Stored entries:
· · · · · · ·

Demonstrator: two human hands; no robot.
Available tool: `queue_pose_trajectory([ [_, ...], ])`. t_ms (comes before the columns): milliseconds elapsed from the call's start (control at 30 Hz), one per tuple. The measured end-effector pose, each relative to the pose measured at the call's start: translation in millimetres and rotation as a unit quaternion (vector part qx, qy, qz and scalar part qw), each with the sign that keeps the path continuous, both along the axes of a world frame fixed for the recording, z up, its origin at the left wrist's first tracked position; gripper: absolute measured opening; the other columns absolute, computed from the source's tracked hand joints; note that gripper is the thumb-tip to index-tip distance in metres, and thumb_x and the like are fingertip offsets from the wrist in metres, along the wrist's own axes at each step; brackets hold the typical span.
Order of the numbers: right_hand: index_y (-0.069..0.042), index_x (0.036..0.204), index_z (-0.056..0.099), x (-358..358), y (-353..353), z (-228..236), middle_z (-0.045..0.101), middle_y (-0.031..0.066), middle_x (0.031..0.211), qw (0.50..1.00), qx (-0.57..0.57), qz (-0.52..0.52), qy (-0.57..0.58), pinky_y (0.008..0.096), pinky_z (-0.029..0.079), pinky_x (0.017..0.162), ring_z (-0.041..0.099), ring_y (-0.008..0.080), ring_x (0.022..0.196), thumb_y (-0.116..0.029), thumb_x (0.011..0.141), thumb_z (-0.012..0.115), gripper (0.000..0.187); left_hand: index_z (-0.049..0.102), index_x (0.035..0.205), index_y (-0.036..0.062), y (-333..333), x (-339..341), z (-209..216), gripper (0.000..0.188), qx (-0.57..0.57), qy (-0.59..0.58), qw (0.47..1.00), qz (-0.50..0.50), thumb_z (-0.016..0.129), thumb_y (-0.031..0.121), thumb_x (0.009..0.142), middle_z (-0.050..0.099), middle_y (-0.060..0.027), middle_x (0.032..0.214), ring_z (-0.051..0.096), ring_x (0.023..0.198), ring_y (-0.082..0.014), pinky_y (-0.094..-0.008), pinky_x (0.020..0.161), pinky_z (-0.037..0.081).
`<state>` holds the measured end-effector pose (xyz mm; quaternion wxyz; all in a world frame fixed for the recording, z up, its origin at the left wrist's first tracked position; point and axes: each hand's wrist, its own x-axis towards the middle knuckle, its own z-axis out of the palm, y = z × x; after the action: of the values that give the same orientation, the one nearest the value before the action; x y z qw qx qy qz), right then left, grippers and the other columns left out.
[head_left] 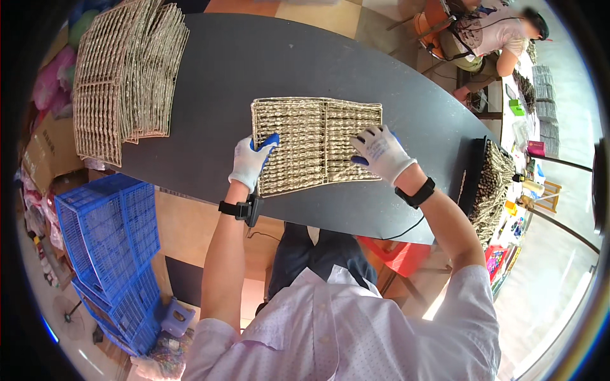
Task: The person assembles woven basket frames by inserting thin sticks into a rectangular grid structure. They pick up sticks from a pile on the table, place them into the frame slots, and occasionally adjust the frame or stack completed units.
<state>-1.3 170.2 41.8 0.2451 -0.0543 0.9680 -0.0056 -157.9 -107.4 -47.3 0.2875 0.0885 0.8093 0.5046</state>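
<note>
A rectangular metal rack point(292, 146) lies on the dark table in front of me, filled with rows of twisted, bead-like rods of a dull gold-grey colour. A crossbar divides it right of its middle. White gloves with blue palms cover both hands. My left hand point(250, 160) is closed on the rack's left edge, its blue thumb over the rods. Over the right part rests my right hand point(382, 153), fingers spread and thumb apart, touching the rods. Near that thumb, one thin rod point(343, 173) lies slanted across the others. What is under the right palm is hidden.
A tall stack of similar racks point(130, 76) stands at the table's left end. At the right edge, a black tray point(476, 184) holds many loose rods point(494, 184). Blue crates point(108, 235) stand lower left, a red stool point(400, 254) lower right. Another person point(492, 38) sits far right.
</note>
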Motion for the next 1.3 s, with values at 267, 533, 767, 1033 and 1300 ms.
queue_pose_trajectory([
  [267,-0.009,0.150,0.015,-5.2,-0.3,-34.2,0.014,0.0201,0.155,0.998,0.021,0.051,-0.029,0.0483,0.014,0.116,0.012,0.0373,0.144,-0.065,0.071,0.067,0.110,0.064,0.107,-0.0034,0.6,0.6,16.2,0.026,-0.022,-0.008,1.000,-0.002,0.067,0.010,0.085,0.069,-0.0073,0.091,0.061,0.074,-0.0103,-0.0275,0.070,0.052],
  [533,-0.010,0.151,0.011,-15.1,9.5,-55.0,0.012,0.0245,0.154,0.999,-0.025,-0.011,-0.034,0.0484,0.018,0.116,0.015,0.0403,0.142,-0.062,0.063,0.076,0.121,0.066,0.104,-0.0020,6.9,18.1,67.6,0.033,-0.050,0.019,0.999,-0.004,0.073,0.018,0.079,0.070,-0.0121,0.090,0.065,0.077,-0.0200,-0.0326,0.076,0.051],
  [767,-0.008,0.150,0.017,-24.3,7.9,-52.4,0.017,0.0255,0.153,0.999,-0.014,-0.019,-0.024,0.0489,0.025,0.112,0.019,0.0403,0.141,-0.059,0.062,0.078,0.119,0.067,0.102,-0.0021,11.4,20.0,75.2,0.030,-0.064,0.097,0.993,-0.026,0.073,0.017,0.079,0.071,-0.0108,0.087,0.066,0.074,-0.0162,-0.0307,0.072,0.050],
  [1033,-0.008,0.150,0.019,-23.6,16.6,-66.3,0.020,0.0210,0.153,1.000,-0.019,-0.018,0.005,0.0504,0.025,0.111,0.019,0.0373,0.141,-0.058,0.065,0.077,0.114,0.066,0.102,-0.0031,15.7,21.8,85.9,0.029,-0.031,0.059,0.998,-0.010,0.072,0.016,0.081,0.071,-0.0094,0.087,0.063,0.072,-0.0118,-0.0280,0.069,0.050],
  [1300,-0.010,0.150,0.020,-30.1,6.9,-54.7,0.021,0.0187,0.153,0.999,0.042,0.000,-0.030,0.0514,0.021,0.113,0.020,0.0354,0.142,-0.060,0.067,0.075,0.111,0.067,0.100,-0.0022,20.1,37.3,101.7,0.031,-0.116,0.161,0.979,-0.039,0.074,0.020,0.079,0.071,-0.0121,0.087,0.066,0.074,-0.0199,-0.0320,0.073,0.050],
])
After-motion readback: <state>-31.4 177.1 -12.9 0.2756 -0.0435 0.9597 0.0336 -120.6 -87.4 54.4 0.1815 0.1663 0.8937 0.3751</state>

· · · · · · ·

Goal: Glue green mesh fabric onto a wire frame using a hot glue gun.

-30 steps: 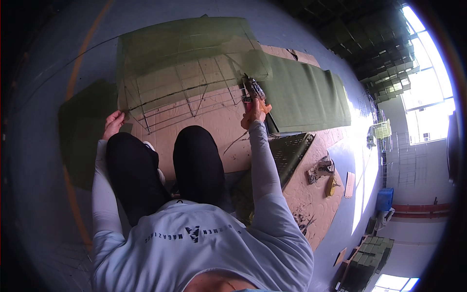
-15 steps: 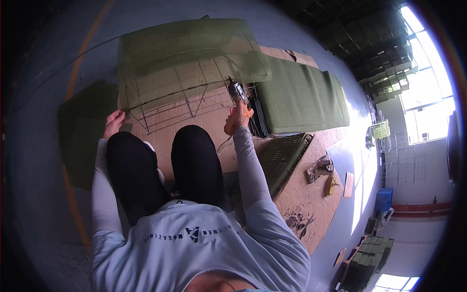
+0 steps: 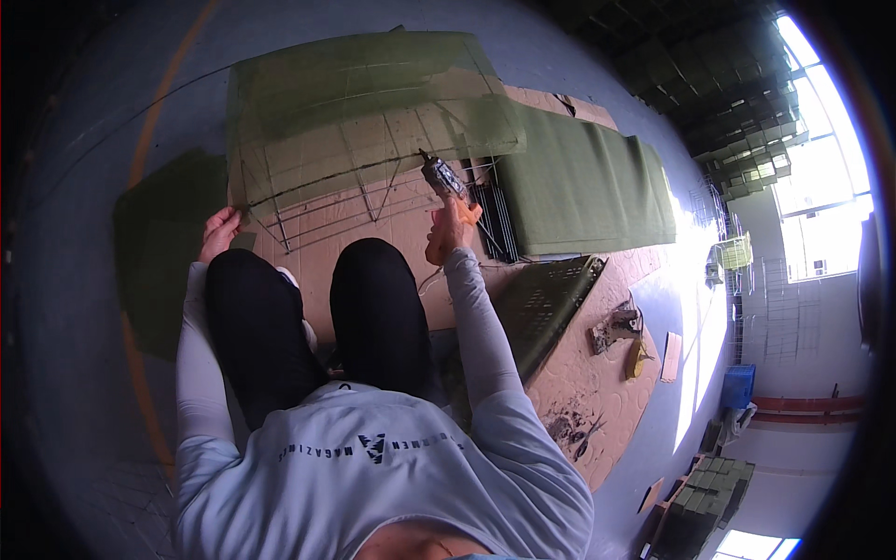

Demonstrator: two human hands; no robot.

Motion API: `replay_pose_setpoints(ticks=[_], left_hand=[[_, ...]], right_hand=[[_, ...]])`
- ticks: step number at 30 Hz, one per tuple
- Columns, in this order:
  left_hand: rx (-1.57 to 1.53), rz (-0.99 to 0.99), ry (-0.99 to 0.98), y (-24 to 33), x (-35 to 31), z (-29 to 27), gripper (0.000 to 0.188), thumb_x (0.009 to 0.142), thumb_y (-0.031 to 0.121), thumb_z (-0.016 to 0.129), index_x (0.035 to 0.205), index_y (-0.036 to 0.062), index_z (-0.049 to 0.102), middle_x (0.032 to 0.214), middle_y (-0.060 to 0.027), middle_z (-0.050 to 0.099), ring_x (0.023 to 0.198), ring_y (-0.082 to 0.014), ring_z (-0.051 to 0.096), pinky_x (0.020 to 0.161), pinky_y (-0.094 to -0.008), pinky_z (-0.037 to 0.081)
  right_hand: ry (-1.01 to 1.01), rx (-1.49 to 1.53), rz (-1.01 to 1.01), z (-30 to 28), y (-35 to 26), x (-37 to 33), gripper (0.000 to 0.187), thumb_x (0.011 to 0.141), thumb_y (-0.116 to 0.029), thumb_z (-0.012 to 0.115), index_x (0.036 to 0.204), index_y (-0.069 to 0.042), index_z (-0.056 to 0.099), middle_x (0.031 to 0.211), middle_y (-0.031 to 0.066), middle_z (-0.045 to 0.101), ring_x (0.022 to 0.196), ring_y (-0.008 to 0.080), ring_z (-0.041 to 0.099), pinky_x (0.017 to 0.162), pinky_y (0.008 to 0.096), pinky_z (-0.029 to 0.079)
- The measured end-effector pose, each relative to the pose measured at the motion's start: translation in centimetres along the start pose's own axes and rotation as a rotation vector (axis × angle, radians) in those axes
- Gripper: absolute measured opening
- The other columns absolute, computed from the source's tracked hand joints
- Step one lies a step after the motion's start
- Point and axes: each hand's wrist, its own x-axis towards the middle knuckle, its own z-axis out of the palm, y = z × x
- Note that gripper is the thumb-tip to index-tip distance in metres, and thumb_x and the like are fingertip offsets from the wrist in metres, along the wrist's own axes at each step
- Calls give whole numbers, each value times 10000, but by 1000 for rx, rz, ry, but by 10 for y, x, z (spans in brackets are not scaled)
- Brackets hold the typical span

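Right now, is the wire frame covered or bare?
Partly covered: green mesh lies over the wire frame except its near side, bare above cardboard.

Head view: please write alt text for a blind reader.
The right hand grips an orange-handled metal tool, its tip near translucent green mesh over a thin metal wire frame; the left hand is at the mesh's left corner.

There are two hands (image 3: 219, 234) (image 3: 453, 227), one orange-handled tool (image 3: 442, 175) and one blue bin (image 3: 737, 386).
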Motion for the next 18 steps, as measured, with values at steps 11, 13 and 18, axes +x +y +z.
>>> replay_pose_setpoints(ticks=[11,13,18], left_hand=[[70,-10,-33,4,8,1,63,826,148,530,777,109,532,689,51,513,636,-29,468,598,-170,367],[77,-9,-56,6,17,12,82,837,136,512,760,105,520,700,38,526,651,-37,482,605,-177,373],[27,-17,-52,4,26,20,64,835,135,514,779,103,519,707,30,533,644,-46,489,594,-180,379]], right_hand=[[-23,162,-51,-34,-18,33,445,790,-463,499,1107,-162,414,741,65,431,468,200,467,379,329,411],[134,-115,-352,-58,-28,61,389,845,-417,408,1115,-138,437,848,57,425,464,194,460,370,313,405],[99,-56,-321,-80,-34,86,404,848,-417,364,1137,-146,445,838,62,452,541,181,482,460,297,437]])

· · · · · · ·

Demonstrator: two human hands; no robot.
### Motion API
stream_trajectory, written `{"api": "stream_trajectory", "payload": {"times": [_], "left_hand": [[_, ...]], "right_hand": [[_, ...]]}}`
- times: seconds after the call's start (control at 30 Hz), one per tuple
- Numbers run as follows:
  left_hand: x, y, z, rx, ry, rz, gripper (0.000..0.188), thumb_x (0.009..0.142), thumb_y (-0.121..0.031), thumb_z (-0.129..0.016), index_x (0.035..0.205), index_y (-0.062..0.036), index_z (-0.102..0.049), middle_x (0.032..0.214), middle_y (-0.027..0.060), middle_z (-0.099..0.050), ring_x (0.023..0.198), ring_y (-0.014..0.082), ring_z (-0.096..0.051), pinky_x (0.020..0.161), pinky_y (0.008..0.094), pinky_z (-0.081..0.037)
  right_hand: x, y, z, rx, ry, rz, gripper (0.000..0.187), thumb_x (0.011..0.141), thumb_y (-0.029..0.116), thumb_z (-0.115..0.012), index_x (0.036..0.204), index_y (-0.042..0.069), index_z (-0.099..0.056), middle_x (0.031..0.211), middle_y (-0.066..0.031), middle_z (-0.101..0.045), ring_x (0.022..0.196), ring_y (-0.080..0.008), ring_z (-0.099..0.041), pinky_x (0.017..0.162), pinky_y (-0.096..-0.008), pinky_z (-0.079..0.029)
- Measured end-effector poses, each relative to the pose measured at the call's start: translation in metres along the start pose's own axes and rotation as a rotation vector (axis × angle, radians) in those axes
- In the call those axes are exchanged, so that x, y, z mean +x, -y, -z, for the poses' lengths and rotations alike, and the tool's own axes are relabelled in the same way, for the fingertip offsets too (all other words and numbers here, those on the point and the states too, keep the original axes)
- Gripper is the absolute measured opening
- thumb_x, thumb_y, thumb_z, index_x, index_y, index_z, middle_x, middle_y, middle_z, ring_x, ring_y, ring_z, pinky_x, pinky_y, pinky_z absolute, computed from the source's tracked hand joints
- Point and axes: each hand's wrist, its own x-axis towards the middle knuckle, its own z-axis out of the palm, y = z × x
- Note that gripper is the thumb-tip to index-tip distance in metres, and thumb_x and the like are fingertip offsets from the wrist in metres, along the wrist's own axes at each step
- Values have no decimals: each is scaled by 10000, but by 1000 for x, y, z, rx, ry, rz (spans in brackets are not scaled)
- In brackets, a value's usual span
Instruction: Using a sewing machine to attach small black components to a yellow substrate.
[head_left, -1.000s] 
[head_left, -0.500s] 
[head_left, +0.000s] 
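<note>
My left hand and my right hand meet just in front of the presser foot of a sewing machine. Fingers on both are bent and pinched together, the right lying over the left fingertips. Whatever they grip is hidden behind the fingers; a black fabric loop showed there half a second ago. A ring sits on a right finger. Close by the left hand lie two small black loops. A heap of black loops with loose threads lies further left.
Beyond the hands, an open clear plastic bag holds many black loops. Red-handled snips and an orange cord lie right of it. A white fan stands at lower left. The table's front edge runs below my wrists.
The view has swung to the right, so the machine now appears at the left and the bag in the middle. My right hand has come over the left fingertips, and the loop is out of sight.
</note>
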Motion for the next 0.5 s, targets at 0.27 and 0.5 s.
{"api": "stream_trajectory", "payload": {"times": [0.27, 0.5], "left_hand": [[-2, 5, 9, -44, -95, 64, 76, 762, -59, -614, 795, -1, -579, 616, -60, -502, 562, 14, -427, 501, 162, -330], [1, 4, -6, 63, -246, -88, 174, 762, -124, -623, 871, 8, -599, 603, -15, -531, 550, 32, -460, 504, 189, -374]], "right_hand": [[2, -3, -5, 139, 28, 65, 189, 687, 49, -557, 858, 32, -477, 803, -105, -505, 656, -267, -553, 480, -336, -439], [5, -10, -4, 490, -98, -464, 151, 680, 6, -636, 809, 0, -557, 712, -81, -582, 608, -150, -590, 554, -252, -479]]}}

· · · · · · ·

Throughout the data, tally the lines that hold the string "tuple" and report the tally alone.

Written solution: 3